A Harvard study allegedly has found that a U.K.-based children’s TV show induces a higher risk for autism when it is watched too frequently by children. Called Peppa Pig, the show apparently got the attention of a Harvard epidemiologist to do research on the risks. How credible is the study?
There are two causes of autism. One cause of this is the combination of risk genes and the other is the influence of environment on the early development of the child’s brain. This leads us to the study made by the researchers from Harvard University as of 2012 on how Peppa Pig, a popular TV show for kids from United Kingdom, affects a child’s brain development.
Apparently, the research done by one of Harvard University’s researcher Marc Wildemberg reportedly “confirmed” that watching the popular show is one of the big causes on how children developed autism.
Wildemberg was supposedly the epidemiologist who said that children exposed to at least half an hour on the television everyday watching this show has higher possibility of developing autism. They calculated that watching the show could lead children to at least a 56% higher risk of autism.
However, it was later found out that everything about the report was false. Watching Peppa Pig, or any major television show for that matter, cannot be a major factor in causing autism. The ideas given by the people and the institution mentioned in this article, apparently, just gave some false data.

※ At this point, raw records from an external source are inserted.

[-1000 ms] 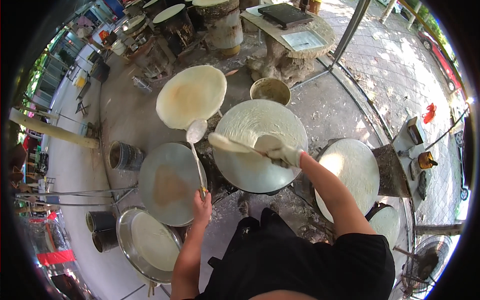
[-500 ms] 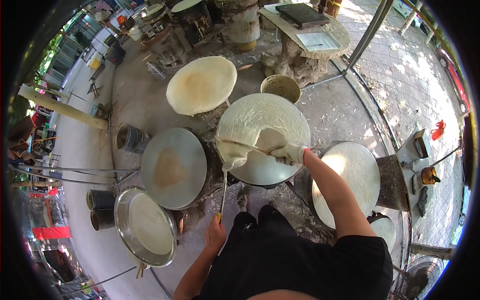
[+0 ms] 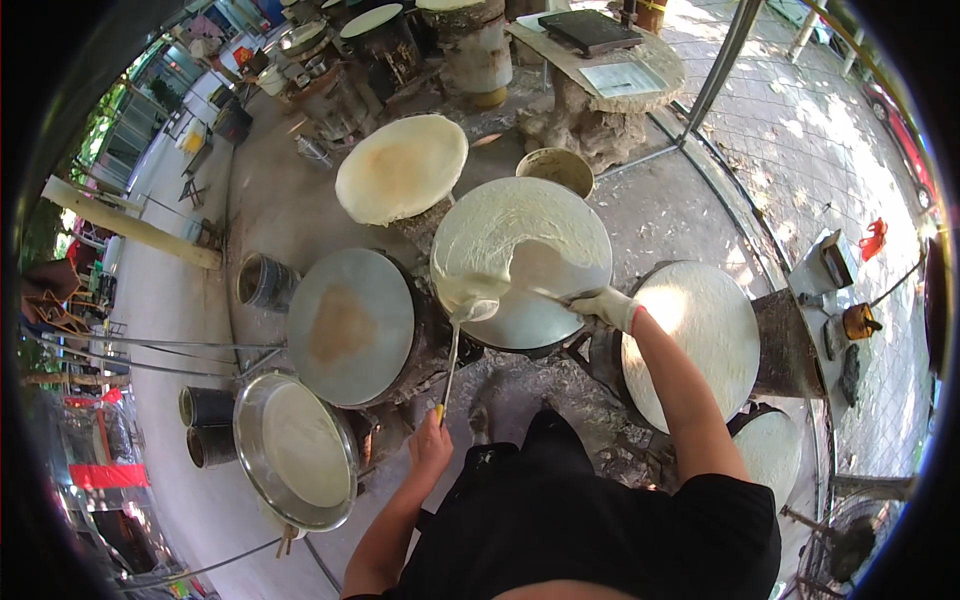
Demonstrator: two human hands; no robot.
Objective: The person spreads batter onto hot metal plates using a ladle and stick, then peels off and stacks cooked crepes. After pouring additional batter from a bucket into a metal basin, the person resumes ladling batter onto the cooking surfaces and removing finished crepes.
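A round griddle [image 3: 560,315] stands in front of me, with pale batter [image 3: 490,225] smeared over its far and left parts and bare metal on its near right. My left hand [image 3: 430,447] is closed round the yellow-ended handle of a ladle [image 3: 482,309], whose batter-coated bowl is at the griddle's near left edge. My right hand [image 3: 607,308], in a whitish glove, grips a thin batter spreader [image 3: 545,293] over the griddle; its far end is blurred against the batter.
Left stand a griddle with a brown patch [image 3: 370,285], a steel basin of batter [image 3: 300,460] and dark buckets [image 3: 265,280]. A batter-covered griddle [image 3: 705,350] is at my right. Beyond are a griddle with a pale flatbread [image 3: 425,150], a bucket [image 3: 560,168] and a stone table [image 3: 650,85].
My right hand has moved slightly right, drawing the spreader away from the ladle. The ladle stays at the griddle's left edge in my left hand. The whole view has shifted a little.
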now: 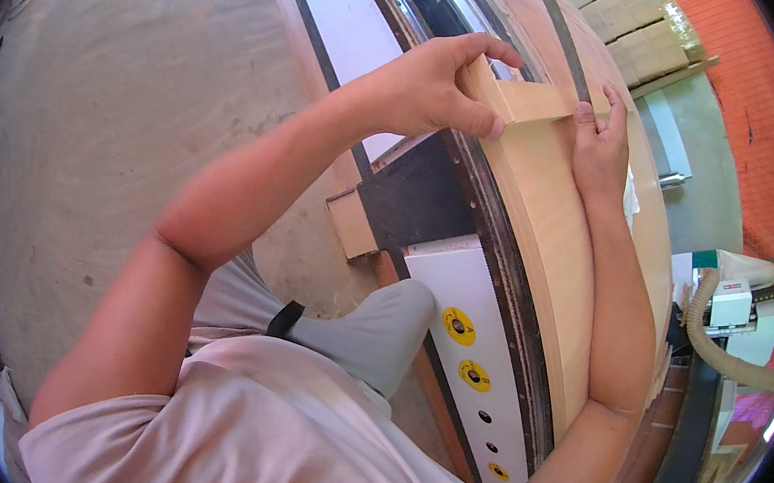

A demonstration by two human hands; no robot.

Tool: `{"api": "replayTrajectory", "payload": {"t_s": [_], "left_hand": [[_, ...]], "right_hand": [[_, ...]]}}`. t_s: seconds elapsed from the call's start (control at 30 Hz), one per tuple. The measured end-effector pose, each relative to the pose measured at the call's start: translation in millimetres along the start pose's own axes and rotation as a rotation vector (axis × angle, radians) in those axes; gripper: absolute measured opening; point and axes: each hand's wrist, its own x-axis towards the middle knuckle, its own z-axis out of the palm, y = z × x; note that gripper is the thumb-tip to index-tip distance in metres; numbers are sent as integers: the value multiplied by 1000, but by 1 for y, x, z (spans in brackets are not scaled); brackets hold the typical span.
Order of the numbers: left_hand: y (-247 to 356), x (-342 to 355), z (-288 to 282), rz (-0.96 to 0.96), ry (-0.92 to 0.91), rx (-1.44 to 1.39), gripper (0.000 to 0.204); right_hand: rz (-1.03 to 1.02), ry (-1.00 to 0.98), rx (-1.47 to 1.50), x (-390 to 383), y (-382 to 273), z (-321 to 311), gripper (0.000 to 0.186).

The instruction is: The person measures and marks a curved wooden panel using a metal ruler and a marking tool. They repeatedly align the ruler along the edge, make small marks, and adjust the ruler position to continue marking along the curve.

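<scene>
Holding pale wooden piece (pixel 535 103): left hand (pixel 441 87), right hand (pixel 601 156)

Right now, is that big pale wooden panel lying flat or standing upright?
Flat: the pale panel shows its broad face upward, with the right forearm above it.

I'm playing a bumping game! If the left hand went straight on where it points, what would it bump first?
Probably the pale wood piece: its end sits right before the left hand. Whether any gap lies between them is hard to tell.
</scene>
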Motion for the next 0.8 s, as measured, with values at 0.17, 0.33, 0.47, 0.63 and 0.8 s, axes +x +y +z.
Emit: {"api": "replayTrajectory", "payload": {"t_s": [0.17,0.33,0.47,0.63,0.8], "left_hand": [[2,1,-6,15,-35,152,80],[-14,4,-14,55,-16,-98,57],[-24,4,-12,40,92,-228,32],[-23,6,-10,14,107,-174,24],[-22,12,-12,38,12,-221,24]], "right_hand": [[22,-25,41,2,0,1,58],[-30,-2,-26,0,-8,-3,57],[40,-39,-55,-1,-6,-5,56],[0,-46,72,2,1,-3,54],[15,-92,185,2,4,-3,51]]}}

A quick internet search for Marc Wildemberg on Google will yield duplicate articles about autism. The results will also suggest that such a person exists, but he is not from Harvard University, much less an esteemed epidemiologist.
Scholar.google.com also lets one search the database for academic papers related to a particular subject. Searching for Harvard University papers on autism yielded results; however, there is no evidence that the studies found were related to Peppa Pig.